I retraced my steps to the Great Conduit and from there walked slowly homeward through the Poultry and the Stock's Market, busy with my own thoughts and taking little heed of what was going on around me. I did notice, however, that several enterprising street-sellers had exchanged their usual goods for trays of ‘coronation specials': cheap miniature replicas of bits of the regalia and little dolls in royal purple, distressingly bad wooden effigies of our young boy-king. I resisted the temptation to buy one, in spite of knowing how much Elizabeth would love it.
As I turned into Bishop's Gate Street Within, I was forced into the side of the roadway by a bevy of horsemen all wearing the Duke of Gloucester's blue and murrey livery, the animals' coats gleaming like satin in the pale spring sunlight. And there in the middle of them was the duke himself, his small, dark face tense between the swinging curtains of almost black hair. (I remembered people who had known the late Duke of York saying that Richard was the only son who truly resembled him).
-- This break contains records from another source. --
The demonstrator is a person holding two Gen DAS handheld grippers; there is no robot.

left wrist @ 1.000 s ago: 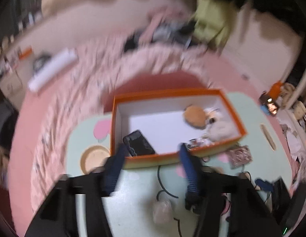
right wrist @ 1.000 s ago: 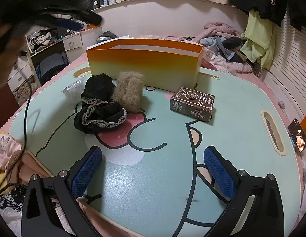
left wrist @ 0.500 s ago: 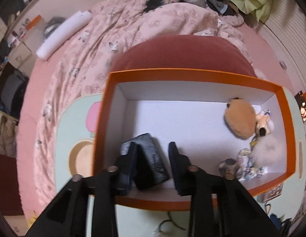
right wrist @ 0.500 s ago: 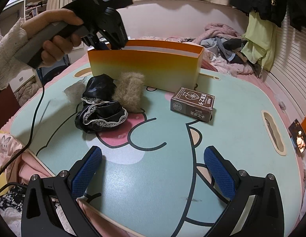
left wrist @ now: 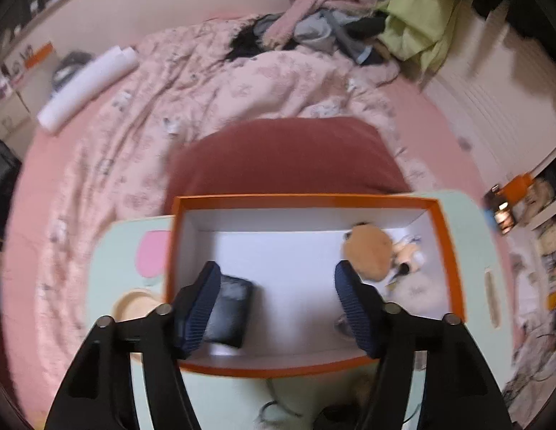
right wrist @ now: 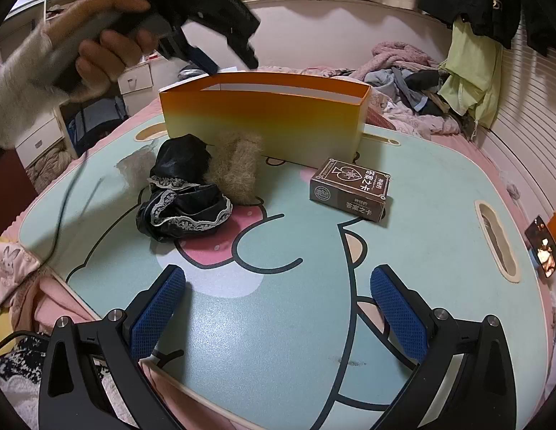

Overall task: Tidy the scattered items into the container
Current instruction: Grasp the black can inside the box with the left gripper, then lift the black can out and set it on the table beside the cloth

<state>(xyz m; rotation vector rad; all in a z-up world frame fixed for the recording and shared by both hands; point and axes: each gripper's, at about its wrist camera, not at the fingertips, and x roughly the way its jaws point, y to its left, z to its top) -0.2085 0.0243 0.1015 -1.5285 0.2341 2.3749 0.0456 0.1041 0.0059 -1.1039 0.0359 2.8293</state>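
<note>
Over the orange box (left wrist: 313, 201), the left tool (left wrist: 276, 308) is opening with nothing between its pads, letting the black wallet (left wrist: 231, 310) lie inside, while the right tool (right wrist: 278, 308) waits wide and empty above the bench (right wrist: 421, 251).

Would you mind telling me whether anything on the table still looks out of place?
Yes: three items still lie loose in front of the orange box, not inside it. A crumpled black lace-trimmed cloth and a tan furry piece sit heaped together, touching, and a brown card box lies apart to their right.
</note>
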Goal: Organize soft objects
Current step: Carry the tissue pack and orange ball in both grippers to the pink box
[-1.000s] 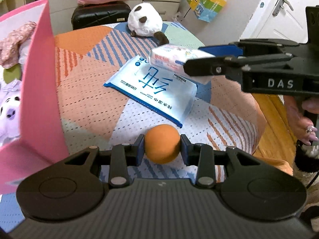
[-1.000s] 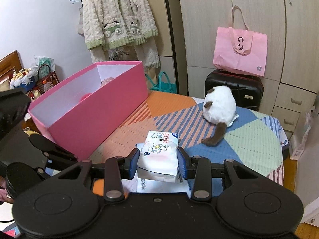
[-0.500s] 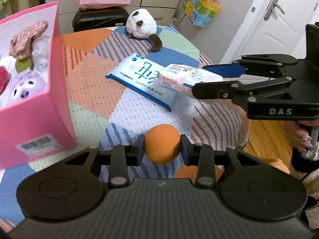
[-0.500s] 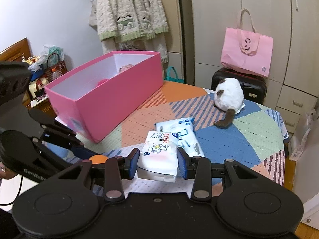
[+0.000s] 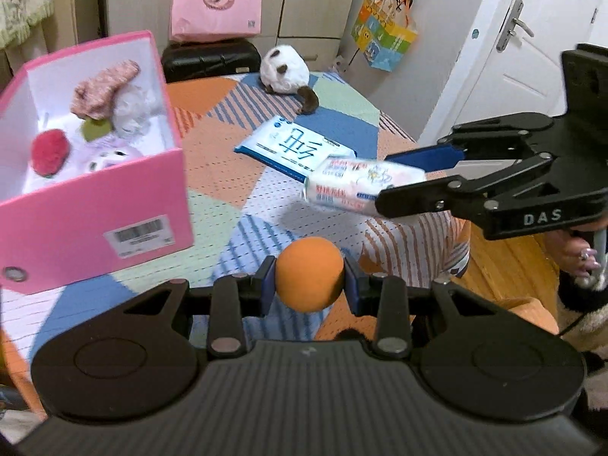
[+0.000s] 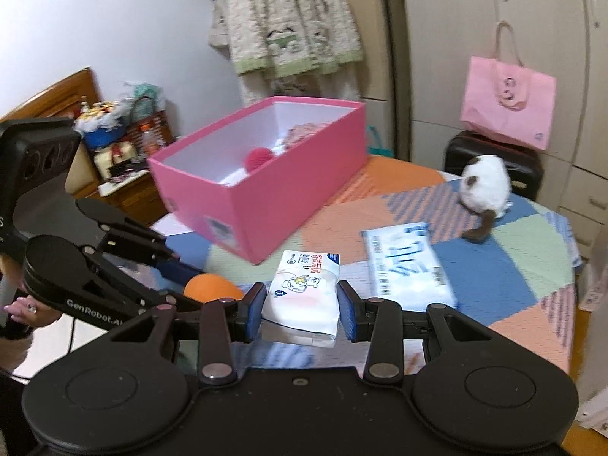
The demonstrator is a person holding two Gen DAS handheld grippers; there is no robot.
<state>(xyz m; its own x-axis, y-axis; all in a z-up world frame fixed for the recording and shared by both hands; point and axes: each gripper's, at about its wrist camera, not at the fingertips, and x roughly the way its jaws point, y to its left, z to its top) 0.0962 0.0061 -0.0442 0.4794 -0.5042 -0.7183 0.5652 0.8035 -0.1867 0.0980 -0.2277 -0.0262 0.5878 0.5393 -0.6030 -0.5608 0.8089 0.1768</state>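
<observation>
My left gripper (image 5: pixel 309 281) is shut on an orange ball (image 5: pixel 309 279), held above the table's near edge; the ball also shows in the right wrist view (image 6: pixel 212 287). My right gripper (image 6: pixel 300 304) is shut on a small white tissue pack (image 6: pixel 304 296), held in the air to the right of the ball; the pack also shows in the left wrist view (image 5: pixel 361 188). The open pink box (image 5: pixel 95 205) stands at the left and holds several soft toys, among them a red one (image 5: pixel 49 150). It also shows in the right wrist view (image 6: pixel 273 197).
A large blue-and-white wipes pack (image 5: pixel 296 148) lies flat mid-table. A white and brown plush (image 5: pixel 287 70) sits at the far edge, with a black suitcase (image 5: pixel 209 57) and pink bag (image 5: pixel 216 0) behind. The patchwork table (image 5: pixel 212 140) drops off at the right.
Both grippers have drawn back and up from the table with their loads. The pink box's inside has come into view on the left.
</observation>
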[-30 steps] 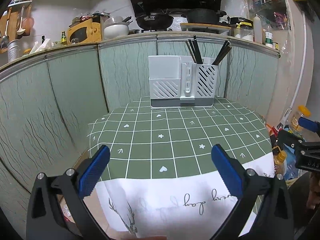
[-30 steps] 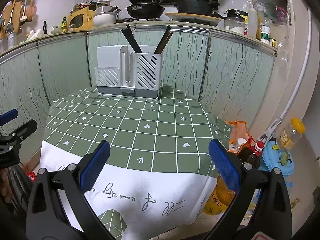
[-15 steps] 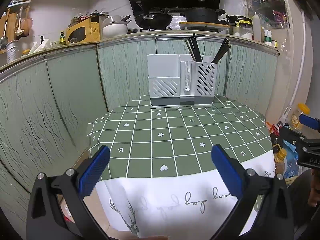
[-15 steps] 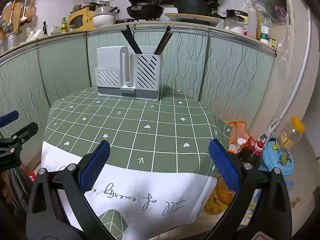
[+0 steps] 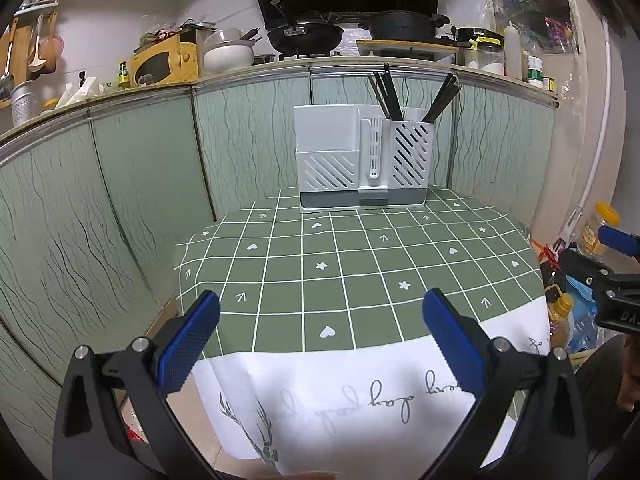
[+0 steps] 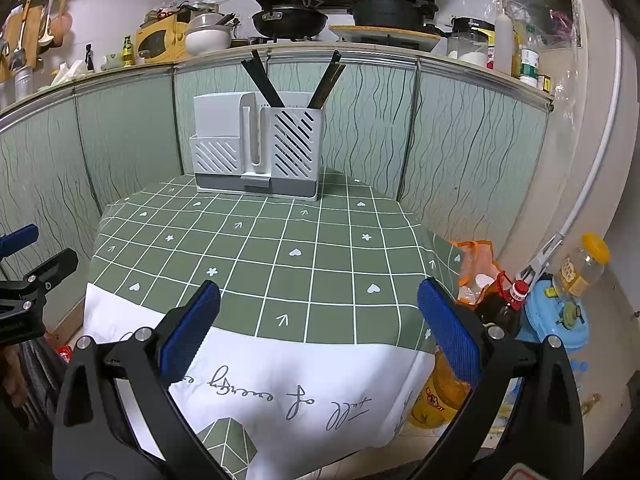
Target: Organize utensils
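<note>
The left gripper (image 5: 320, 336) is held spread wide and nothing is pinched; it is kept low at the near edge of the tabletop (image 5: 352, 256). The right gripper (image 6: 318, 322) is spread the same way and is also empty. Straight ahead of both, at the far edge of the tabletop, the holder (image 5: 363, 160) is seen upright. The chopsticks (image 5: 386, 94) are stood in its right compartment, their long axis nearly vertical, fanned left and right. The green cloth between is seen bare. The right gripper is judged a little nearer to that compartment, so a forward reach is probably called for
</note>
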Available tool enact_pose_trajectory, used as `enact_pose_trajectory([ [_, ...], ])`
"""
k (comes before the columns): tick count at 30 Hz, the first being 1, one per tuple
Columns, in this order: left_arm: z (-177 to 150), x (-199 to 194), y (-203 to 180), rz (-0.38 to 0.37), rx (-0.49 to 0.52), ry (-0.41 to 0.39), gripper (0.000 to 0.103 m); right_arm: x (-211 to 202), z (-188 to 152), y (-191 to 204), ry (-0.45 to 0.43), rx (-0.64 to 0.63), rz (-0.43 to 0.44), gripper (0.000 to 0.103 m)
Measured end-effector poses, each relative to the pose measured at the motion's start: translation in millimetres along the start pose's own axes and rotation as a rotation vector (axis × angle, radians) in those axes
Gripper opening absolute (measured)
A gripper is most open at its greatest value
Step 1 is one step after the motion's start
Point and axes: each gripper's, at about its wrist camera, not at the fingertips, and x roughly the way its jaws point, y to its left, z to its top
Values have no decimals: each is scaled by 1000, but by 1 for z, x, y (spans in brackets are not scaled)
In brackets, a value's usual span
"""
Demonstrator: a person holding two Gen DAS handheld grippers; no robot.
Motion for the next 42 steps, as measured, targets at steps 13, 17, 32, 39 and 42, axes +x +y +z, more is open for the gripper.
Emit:
enact_pose_trajectory([
  [13, 0, -1, 0, 1, 3, -1, 98, -1, -1, 0, 0, 1, -2, 95],
  [17, 0, -3, 0, 2, 2, -4, 98, -2, 0, 0, -1, 6, 2, 95],
  [32, 1, -4, 1, 0, -3, -1, 98, -10, 5, -4, 1, 30, 15, 95],
  [39, 1, -5, 0, 4, 0, -4, 98, -11, 6, -4, -1, 31, 15, 95],
  [42, 1, -5, 0, 4, -1, -3, 98, -11, 6, -4, -1, 33, 16, 95],
])
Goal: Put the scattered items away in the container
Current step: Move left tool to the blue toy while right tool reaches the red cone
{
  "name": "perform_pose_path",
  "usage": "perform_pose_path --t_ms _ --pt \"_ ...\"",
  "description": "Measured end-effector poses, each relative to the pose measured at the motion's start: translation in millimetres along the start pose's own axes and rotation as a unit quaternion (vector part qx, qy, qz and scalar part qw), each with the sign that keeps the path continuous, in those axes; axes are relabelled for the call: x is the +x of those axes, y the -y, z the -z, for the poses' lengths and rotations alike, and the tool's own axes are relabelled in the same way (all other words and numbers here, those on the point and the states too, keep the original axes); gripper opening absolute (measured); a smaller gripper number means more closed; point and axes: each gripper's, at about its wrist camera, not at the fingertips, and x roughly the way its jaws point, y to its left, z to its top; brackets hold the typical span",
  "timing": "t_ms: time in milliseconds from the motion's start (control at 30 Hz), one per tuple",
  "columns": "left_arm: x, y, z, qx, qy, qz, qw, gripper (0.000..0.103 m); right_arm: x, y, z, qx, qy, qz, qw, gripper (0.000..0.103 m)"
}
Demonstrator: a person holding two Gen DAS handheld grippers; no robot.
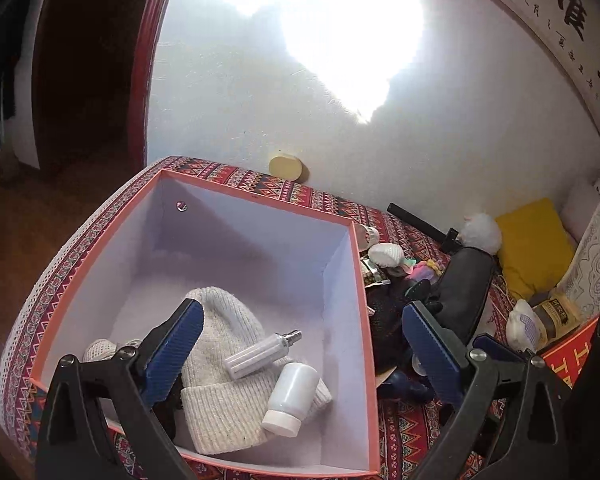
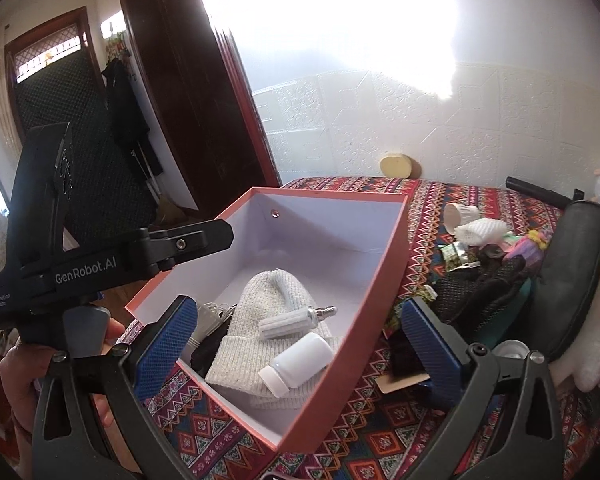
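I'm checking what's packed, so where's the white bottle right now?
The white bottle lies on its side in the box, near its front right corner in both views, resting on the knit hat beside the bulb.

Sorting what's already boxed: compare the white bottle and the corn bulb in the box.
The white bottle is smooth and plain; the corn bulb is ribbed. The bottle ends in a wide white cap, the bulb in a narrow metal screw base. The bottle looks thicker than the bulb. Both are white, lying on their sides on the knit hat.

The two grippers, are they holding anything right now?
No. The left gripper and right gripper are both open and empty above the box.
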Motion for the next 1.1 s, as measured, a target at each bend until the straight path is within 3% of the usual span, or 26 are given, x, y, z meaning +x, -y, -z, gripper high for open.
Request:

I withdrew into the shelter of the houses on the left-hand side, hoping to remain unseen, but suddenly the cavalcade came to a halt. The horsemen nearest to me shifted their mounts to allow the duke a passage through their ranks, and I noted with amusement their utter astonishment that the mightiest subject in the kingdom should stop to speak to a ragamuffin such as I appeared to be.
‘Roger!' He was riding a big, handsome black with white stockings and a pair of flashing, brilliant, imperious eyes. He himself was still dressed from head to foot in deepest mourning and I noticed a network of fine lines around his eyes which had not been there when I last saw him and told of strain. All the same, he spoke cheerfully enough. ‘I was told that you were in London.'
I dutifully bent the knee and kissed the hand he extended towards me, but at the same time snarled, ‘That idiot, Timothy Plummer, I suppose.'
There was a hum of outrage from the duke's escort that I should speak to him in such a fashion, but he only smiled and went on, ‘You're lodging near here, I understand. Don't run away, will you? I may need to send for you. I'm living at Baynard's Castle with my mother for the time being.'
I muttered something unintelligible and he nodded before riding off, his retinue clattering after him, to vanish through the gates of Crosby's Place.
My determination to return to Bristol as soon as possible was now stronger than ever. I had to concentrate all my energies on solving this mystery of the Godslove family and discovering what had happened to Celia. Not that I entertained much hope of finding her alive. All my instincts now told me she was dead.
Supper that afternoon was a strange meal without Adela and the children to cheer our spirits. Even Hercules's absence was mourned: Clemency admitted that she missed his cold, wet nose nudging her for tit-bits.
To begin with, there were only the four of us, Clemency, Sybilla, Arbella and myself, but halfway through the meal Oswald arrived home and took his place at the head of the table. He seemed tired and out of sorts, a condition aggravated by none of us having any news to report of Celia.
He took a few spoonfuls of mutton stew, but refused the freshly baked oatcakes that Arbella offered him.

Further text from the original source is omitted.